# Can you only get Fromm puppy food online?



## Madisonmj97 (Mar 10, 2014)

I have pet supplies, Petsmart, and a little pet store where I'm located. Only checked Petsmart and pet supplies and none had it... I suppose it's cheaper online anyways huh?


----------



## lafalce (Jan 16, 2001)

I saw puppy food from Fromm at Pet Supplies Plus.

Don't know if you have that chain near you.


----------



## GSDAlphaMom (Jul 20, 2010)

Pet Supplies Plus carries it in my area (not sure if that is the same as Pet Supplies you mentioned).


----------



## Madisonmj97 (Mar 10, 2014)

Hm... Maybe I just didn't look good enough.

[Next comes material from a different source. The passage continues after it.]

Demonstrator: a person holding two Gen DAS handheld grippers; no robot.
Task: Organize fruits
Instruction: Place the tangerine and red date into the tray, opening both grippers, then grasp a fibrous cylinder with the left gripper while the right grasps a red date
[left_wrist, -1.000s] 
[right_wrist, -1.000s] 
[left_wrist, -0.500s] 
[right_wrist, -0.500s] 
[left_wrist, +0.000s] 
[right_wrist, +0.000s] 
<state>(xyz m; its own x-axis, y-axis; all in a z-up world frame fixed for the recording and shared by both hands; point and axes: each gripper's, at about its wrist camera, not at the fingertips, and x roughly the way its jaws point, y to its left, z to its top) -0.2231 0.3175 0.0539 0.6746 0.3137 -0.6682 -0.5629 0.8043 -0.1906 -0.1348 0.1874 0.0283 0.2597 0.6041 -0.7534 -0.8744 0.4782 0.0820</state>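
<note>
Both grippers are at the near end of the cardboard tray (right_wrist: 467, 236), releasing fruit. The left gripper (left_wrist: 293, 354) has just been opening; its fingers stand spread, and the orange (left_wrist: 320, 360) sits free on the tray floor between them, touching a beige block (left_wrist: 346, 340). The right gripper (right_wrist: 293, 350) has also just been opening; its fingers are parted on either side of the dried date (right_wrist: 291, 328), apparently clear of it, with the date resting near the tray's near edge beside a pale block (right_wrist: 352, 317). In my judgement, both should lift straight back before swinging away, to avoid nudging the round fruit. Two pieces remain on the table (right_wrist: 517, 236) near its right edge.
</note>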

How much is it? My pup is just so picky and I tried authority but he's iffy about it and for reason likes puppy chow most...


----------



## Thewretched (Jan 1, 2014)

Use the Fromm website to locate everywhere in your zip that carries it, then call and ask if they have puppy, I know our pet supplies plus don't carry it, but other more specialty ones do


Sent from Petguide.com Free App


----------



## NancyJ (Jun 15, 2003)

I get my dog food from chewy.com and that is where I got my Fromm. I think it is a good puppy food.


----------



## Madisonmj97 (Mar 10, 2014)

jocoyn said:


> I get my dog food from chewy.com and that is where I got my Fromm. I think it is a good puppy food.

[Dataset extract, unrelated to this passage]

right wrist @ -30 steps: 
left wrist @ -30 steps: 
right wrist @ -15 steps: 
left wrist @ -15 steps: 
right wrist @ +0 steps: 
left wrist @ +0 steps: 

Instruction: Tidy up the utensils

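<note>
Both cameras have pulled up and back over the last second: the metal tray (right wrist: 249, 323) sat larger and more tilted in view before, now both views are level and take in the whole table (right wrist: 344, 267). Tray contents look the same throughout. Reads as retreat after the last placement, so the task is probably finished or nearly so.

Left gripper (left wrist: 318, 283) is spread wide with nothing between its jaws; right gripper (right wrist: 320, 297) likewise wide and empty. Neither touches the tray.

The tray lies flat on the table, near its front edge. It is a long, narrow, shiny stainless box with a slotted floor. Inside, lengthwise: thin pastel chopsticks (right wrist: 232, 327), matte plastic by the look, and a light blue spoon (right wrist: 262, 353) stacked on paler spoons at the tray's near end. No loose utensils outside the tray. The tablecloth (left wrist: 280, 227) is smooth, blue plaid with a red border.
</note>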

Yup I literally just ordered mine from there, but that's why I was asking if it was only sold online cause I haven't seen it elsewhere and people have told me that that's the best/cheap puppy food to get.


----------



## SunCzarina (Nov 24, 2000)

I drive to midtown to get Fromm from a national pet - they're the only local store that carries it.

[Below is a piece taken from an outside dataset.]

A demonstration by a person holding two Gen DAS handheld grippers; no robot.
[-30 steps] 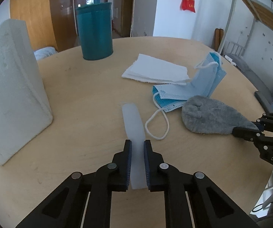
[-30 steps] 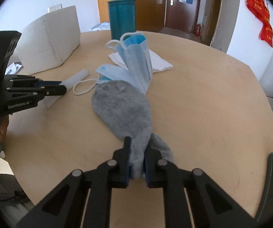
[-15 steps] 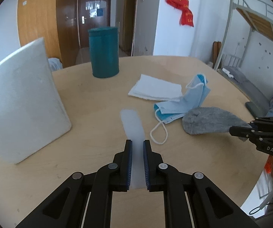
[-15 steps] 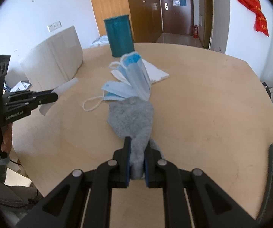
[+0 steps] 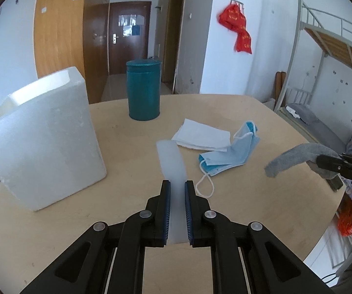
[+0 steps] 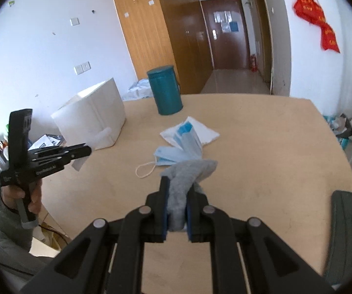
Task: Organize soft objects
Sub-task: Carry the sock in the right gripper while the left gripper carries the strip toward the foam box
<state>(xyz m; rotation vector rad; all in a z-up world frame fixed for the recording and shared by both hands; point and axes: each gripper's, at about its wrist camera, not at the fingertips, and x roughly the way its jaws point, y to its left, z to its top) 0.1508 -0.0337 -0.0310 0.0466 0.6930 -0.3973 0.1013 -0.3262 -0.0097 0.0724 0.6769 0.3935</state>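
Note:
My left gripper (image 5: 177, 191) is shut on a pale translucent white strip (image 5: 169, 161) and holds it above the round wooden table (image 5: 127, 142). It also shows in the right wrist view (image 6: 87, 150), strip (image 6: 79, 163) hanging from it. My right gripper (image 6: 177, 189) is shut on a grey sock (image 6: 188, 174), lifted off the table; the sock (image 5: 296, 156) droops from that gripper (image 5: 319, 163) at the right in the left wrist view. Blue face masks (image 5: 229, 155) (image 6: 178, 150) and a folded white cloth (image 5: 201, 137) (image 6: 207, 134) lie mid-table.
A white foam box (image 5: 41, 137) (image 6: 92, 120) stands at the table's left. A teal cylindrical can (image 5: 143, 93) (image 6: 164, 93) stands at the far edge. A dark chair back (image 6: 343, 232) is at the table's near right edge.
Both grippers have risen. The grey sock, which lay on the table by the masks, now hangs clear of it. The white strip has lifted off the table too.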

I pay almost $50 for a 30# bag (including insane RI sales tax) 15# bag is like $27 here.


----------



## Thewretched (Jan 1, 2014)

We pay 70 per 30# here


Sent from Petguide.com Free App


----------



## Madisonmj97 (Mar 10, 2014)

Thewretched said:


> We pay 70 per 30# here
> 
> 
> Sent from Petguide.com Free App


Gotcha, what's that website called?


----------



## Thewretched (Jan 1, 2014)

Madisonmj97 said:


> Gotcha, what's that website called?



http://frommfamily.com/retailers/usa

To find a local place, I live in the South east


Sent from Petguide.com Free App


----------



## Galathiel (Nov 30, 2012)

Here locally, Petland has started carrying it. Before then, I ordered it from online. A lot of people like to do that (free shipping and delivered to your door), but my chow hound was iffy about some of the bags and I wondered if they had been compromised in some way. I ended up getting a refund for the last bag and buying in town.


----------



## Shade (Feb 20, 2012)

I used Fromm's website to find a local retailer, it's less than a 10 minute drive from my house and is a nice shop. I like buying locally as much as possible


----------



## SunCzarina (Nov 24, 2000)

Shade said:


> I like buying locally as much as possible


Me too, from a small business. My cat comes from the same shop, they take oppsie kittens from local people, vet them, box train them and sell them for about $25 profit over the vet cost. Great cat, she was box trained and nicely socialized.


----------



## wyoung2153 (Feb 28, 2010)

I know the fromm website has a search where you can locate a local store that sells it in your area.


----------



## katdog5911 (Sep 24, 2011)

Several stores sell it in my area although I was on auto ship with Chewys on line. They seemed to have the best price. I have switched to raw food at the moment, but would go back to Fromms in a heartbeat if raw doesn't work out.


----------



## mydogs (May 4, 2012)

In FL it's $50 for a 30lb at a feed store. I do think it's cheaper online though


Sent from Petguide.com Free App


----------



## CelticGlory (Jan 19, 2006)

Last bag I got was a little higher than chewy.com, about $2.00 more plus tax! Small dog boutiques also will have it sometimes depending on the interest in it. I would ask your local stores if they would special order it for you. Regarding Pet Supplies, that is where I got mine too! Not sure if the stores are set up the same, but I had to go into the very back, it was a couple of aisles past the Orijen on the End cap of another aisle; facing the back wall.


----------